動かぬ証拠は右へ左へよく動く。

 

フレッド・カサック「殺人交叉点」『殺人交叉点』(創元社、2000年)★★★

同書は表題作のほか、「連鎖反応」を収録。

有閑夫人のルユールが手懐ける美青年ボブと、彼の友人達がルユール夫人の周りで付き合ったり別れたりする中、ボブとヴィオレットは良い仲に。しかし二人は、ルユール夫人の家の庭で殺されてしまう。二人が互いを殺し合ったという結論で捜査は終わるが、時効目前に真犯人が映り込んだ証拠を、ある男が見つける。男はボブ殺害の真犯人を捕縛したい夫人と時効で逃げ切りたい真犯人それぞれに、現金を要求し、高い値をつけた方に証拠を引き渡すと言う。

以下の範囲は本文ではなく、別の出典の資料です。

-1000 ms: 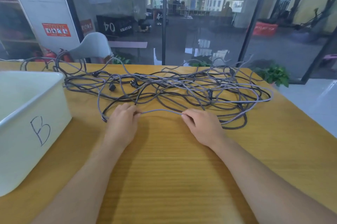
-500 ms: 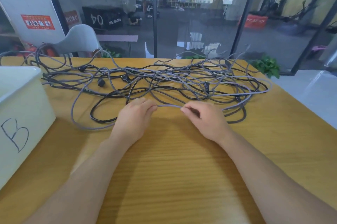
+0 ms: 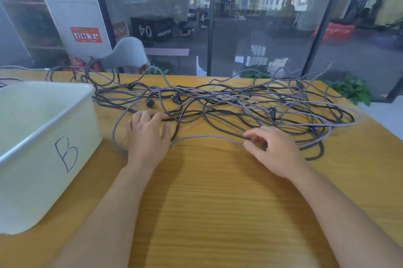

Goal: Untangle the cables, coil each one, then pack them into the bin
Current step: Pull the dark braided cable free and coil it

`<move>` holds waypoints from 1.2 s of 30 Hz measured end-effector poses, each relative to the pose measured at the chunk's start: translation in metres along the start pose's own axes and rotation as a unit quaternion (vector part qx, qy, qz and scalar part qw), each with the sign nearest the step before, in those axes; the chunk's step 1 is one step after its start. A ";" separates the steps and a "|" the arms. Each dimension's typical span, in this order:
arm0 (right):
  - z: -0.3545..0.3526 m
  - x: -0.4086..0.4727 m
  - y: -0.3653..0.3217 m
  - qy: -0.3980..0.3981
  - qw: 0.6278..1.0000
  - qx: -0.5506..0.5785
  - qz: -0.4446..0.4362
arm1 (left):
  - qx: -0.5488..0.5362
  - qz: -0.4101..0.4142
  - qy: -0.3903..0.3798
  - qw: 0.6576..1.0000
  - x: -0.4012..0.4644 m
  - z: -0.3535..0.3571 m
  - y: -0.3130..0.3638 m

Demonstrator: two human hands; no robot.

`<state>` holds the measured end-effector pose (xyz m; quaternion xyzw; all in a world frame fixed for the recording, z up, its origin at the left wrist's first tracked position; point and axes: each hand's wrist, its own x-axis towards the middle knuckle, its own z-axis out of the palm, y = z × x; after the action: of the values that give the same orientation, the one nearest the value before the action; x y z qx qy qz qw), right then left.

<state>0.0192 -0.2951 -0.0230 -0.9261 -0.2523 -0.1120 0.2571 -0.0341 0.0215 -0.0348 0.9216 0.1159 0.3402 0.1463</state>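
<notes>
- Your left hand [image 3: 148, 134] has let go of the grey cable [image 3: 209, 137] and now lies flat on the tangled cables [image 3: 229, 104].
- Your right hand [image 3: 270, 150] pinches that grey strand.
- Tangle sprawls beside the bin [image 3: 43, 137].

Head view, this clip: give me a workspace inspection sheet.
Surface: wooden table, bare in front.
Job's things: white bin marked B at left, nothing seen inside; tangled cables uncoiled.
Clutter: nothing seen.
Grips: left hand rests on strands; right hand pinches a grey cable.
Cables: grey and black, intertwined, several plugs.
Surroundings: glass wall, grey chair, potted plant.
</notes>
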 end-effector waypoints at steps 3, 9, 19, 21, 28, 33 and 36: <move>0.010 -0.003 -0.016 -0.039 0.997 0.043 -0.043 | 0.034 -0.040 -0.004 0.999 0.003 -0.003 -0.016; 0.040 0.000 -0.050 -0.058 0.988 0.097 -0.105 | 0.042 -0.114 -0.089 0.989 0.000 -0.004 -0.029; 0.060 0.035 -0.089 -0.008 0.993 0.016 -0.117 | -0.046 -0.128 -0.050 0.989 0.010 -0.009 -0.044; 0.071 0.049 -0.106 -0.027 0.993 0.028 -0.112 | -0.063 -0.125 -0.038 0.989 0.010 -0.012 -0.047; 0.100 0.077 -0.131 -0.101 0.983 0.143 -0.050 | -0.133 -0.094 -0.072 0.984 0.003 -0.013 -0.033; 0.092 0.064 -0.119 -0.022 0.984 0.135 -0.117 | -0.163 -0.111 -0.052 0.979 0.006 -0.012 -0.031; 0.072 0.049 -0.105 -0.018 0.984 0.103 -0.144 | -0.220 -0.137 -0.054 0.964 0.007 -0.011 -0.030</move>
<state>0.0108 -0.1590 -0.0226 -0.8506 -0.3975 -0.1049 0.3280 -0.0400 0.0535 -0.0332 0.8590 0.1559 0.2838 0.3965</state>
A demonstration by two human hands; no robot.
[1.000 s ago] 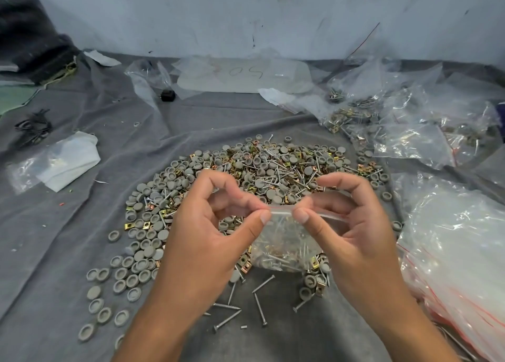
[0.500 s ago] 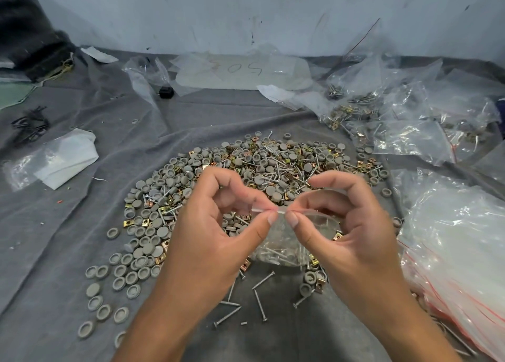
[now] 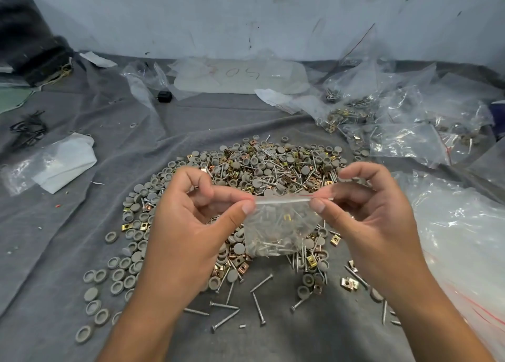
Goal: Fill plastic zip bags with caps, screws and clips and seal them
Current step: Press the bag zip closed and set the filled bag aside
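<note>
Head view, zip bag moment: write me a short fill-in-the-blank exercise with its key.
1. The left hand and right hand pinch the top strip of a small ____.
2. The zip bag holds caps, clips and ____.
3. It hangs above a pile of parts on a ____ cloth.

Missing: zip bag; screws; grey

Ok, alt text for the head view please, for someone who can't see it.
Two hands, left and right, pinch the top strip of a small clear bag holding screws and caps, above a pile of caps, screws and clips on grey cloth. Filled bags lie far right.
</note>
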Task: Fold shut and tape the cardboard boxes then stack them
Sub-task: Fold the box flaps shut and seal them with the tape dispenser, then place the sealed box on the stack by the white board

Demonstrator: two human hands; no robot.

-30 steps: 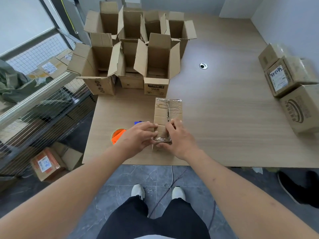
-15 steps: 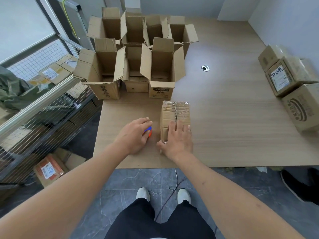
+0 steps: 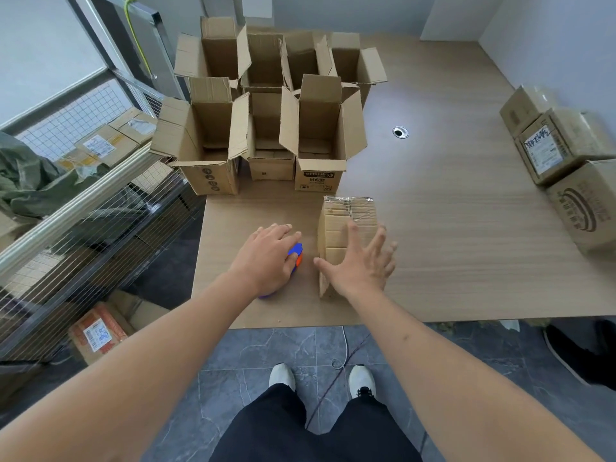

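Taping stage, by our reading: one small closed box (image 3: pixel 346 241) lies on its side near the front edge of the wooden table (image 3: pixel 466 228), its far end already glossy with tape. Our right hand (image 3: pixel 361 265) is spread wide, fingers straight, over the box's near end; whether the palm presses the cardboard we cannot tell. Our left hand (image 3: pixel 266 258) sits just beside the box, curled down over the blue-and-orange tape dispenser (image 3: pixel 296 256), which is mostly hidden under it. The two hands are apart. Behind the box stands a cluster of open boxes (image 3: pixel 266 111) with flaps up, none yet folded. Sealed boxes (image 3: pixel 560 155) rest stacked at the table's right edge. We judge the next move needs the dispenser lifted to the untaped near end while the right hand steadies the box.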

倒叙物で、二人の人物(夫人と若者サークルの一人で、殺人犯)が交互の視点で、ボブとヴィオレットの事件に言及していく。と、読者に犯人を始めから明らかにしていると思いきや、最後に大どんでん返しが待っている。文体は引き締まっており、無駄な装飾がない。

この手の記述トリックはたとえば、円居挽『丸太町ルヴォワール』に通じるところがある。